Eva was lightly pinching the tips of my fingers. I could feel them warming.

“What are you doing? What is she doing?” asked my mother, her voice rising.

“I’m encouraging circulation.” Said Eva, her voice like the first warm night of Spring.

“She sings to him at night,” my sister added, helpfully.

I couldn’t see it, obviously, but I recognized my mother’s disapproving glare.

“Is that necessary?” I could see Mom’s head moving nervously in pigeon-like abruptness.

“Nurse. Um...” I assume that the Doctor must have gestured with his eyebrows. She took her time removing the cuff and the thermometer. Then she touched my shoulder and I heard her leave the room.

My mother had her views, but I don’t know how vocal she would have been, or whether or not she would have said something to the Doctor, but Nurse Eva didn’t come back to my room for the rest of my time there. Perhaps if I had been older, I would’ve been angry, but as it was, I was just saddened.

My eyes were opened, and the flood of light and colors was nearly overwhelming. They said I could go home.

Mom wheeled me to the front door, with my sister skipping alongside the hospital’s wheelchair. Mom set the brake near the curb outside the front doors of the hospital. She ordered us not to move while she went to retrieve the car. My sister and I watched her walk towards the parking structure with her small urgent steps.

My sister was behind me leaning her arms on the handles of the wheelchair, when she called out, “It’s her!” Her arm shot past my left ear and arrowed towards the bus shelter. “Eva!”
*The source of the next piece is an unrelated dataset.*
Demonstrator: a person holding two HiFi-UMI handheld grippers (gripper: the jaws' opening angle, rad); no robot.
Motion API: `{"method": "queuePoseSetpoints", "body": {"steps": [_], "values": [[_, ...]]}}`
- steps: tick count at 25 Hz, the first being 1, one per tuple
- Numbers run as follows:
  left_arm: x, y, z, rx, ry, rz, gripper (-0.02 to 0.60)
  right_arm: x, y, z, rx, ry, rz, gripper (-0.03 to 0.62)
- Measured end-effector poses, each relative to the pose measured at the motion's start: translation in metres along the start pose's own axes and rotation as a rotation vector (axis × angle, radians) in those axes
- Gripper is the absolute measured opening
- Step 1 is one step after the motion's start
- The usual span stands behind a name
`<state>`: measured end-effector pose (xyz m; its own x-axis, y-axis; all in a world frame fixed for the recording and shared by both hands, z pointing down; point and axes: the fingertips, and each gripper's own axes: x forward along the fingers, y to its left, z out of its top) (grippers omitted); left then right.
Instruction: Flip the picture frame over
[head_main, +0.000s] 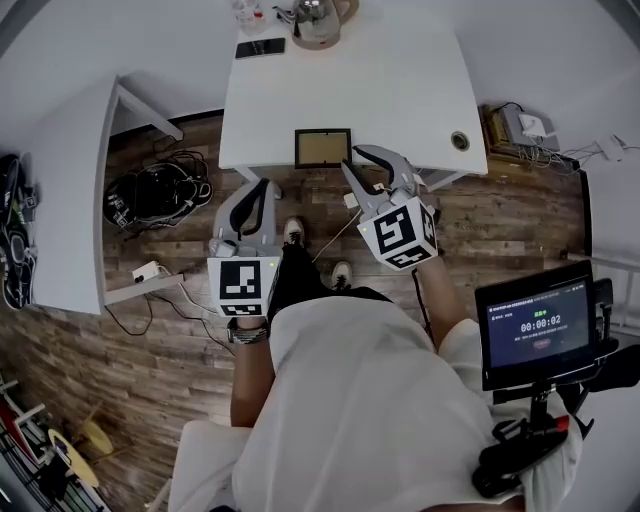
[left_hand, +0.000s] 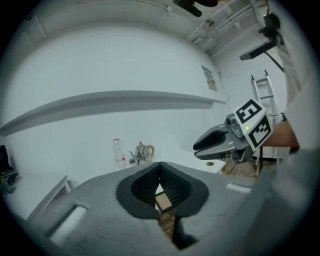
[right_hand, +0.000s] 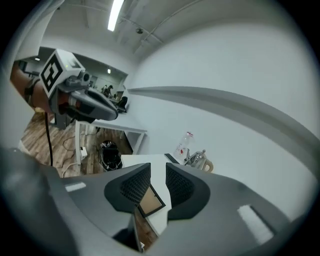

I followed the line of her arm and index finger and saw the tall, tired, elegant figure of a woman waiting patiently for a bus.

I tapped the arm of the chair with the cast on my right arm and tried to point. I felt my kid sister fussing with the brakes before they clicked free and she pushed me towards the bus stop. I stared at Eva and her voice and image assembled in my head, she couldn’t have looked any other way.

My sister wheeled me up to her. Her eyes were closed as she appeared to sway to an unheard melody.

“Eva!” my sister’s voice rang out.

Eva’s eyes opened and she looked down at the two of us. Her face broke into a sad smile. I smiled back and waggled my fingers.

She folded herself over and hugged me. Before she straightened up, she whispered in my ear: “Keep those eyes open.”

My mother’s car pulled up to the curb and my sister spun me away.